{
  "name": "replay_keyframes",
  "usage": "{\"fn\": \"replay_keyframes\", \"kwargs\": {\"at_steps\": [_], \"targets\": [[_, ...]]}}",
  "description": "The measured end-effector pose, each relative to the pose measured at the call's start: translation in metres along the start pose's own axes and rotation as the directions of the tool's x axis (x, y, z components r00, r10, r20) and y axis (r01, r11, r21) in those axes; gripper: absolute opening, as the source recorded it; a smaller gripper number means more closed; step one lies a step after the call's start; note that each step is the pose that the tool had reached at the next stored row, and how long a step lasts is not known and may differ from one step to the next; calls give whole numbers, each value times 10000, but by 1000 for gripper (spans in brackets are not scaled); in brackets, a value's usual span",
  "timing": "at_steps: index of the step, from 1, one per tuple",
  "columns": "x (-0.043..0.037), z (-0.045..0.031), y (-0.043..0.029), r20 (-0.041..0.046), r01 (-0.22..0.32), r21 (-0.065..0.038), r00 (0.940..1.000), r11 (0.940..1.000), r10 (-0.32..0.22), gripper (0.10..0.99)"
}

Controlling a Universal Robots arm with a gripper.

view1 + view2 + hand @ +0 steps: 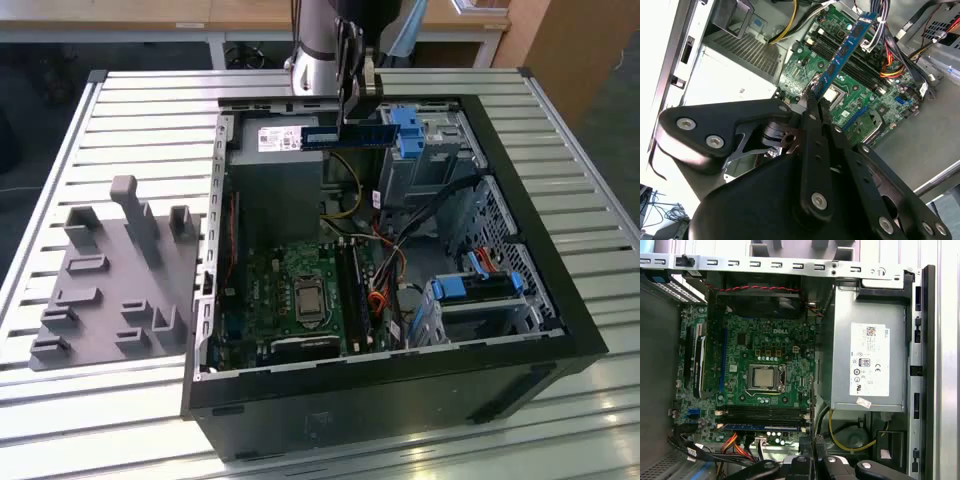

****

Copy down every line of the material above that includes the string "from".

  "description": "The measured end-effector pose, each relative to the pose measured at the call's start: translation in metres along the start pose's own axes and rotation as the directions of the tool's x axis (x, y, z components r00, r10, r20) and y axis (r01, r11, r21) in those axes; gripper: absolute opening, as the source recorded it; a smaller gripper number means more closed; step one lies a step after the call's start; note that each step is the pose that the tool had reached at the next stored row, and how long a step lasts is not known and may differ from one step to the next; calls give whole numbers, each value times 10000, but by 1000 for gripper (spans in brackets are not scaled); in brackets, a value's usual span",
  "timing": "at_steps: index of the step, from 1, one per tuple",

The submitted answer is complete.